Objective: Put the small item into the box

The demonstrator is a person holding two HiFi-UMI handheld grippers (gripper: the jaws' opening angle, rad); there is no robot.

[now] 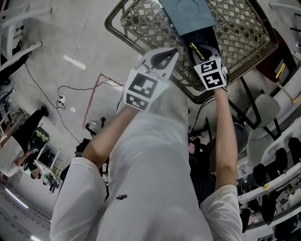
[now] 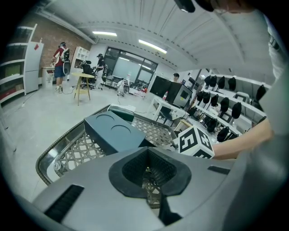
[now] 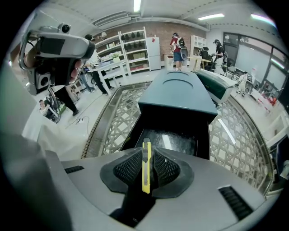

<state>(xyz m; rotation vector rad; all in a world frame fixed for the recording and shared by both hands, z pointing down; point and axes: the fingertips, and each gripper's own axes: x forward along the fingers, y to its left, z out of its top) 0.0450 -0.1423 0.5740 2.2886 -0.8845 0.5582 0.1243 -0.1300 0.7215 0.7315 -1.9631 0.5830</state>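
Our head cam looks steeply down onto the lattice tabletop (image 1: 244,28). Cams on left gripper (image 2: 147,164) & right gripper (image 3: 146,158) sit close behind the jaws, facing fwd; all 3 share the teal box (image 1: 188,12).

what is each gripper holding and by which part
The right gripper clamps a yellow utility knife around its middle, one end pointing toward the open box. The left gripper holds nothing.

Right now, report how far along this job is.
Done: the box is open on the wire tray, and the right tongs are shut on the yellow cutter. In hand: the cutter points at the box's open end. Left: lower it in and let go. The left tongs are shut, empty.
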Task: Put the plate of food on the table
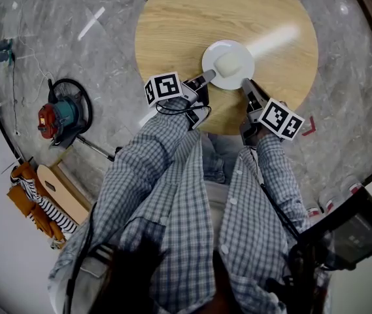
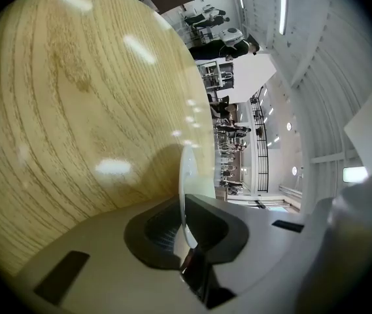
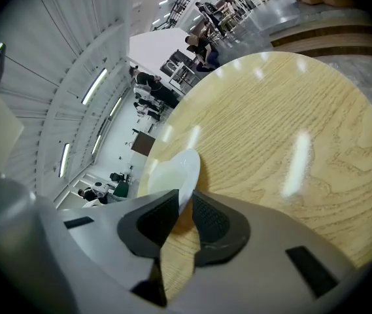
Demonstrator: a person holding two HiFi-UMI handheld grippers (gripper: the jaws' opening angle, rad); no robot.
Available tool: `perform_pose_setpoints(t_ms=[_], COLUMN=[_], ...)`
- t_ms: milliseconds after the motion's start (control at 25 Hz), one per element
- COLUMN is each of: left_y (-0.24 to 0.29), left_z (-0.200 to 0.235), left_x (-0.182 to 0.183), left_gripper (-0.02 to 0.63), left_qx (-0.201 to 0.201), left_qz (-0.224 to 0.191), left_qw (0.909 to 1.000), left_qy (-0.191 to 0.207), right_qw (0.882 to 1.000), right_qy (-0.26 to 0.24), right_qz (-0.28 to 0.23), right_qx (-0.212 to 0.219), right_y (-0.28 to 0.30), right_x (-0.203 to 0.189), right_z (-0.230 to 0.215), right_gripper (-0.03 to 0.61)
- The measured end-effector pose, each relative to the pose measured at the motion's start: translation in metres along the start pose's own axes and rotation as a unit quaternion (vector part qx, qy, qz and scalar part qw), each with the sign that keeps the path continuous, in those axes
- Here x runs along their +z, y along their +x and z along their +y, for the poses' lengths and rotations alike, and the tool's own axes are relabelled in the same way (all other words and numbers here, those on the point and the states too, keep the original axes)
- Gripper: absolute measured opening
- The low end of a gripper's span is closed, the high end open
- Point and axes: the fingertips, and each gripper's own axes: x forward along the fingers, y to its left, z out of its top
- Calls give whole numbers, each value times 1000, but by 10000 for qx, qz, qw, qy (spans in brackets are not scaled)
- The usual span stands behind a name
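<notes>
Round wooden table (image 1: 172,18) sitting on grey marble floor (image 1: 74,38), white plate (image 1: 210,56) of pale food (image 1: 231,63) over its near half, left gripper (image 1: 207,78) and right gripper (image 1: 246,84) each clamping the rim, opposite sides

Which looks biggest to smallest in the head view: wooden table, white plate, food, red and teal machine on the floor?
1. wooden table
2. white plate and red and teal machine look about alike; the machine sits on the floor, farther from the camera, so no ranking between them
3. food

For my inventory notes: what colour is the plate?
White plate, clearest in the head view.
</notes>
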Motion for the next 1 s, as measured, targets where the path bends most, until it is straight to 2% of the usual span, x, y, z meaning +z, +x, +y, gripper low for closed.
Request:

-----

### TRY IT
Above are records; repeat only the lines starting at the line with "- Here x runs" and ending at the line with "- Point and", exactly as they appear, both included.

### RESULT FOR THIS TASK
- Here x runs along their +z, y along their +x and z along their +y, for the poses' lengths and rotations alike, and the tool's own axes are relabelled in the same way (all other words and numbers here, those on the point and the states too, keep the original axes)
- Gripper: absolute measured opening
- The low end of a gripper's span is closed, the high end open
- Point and axes: the fingertips, and each gripper's own axes: x forward along the fingers, y to its left, z out of its top

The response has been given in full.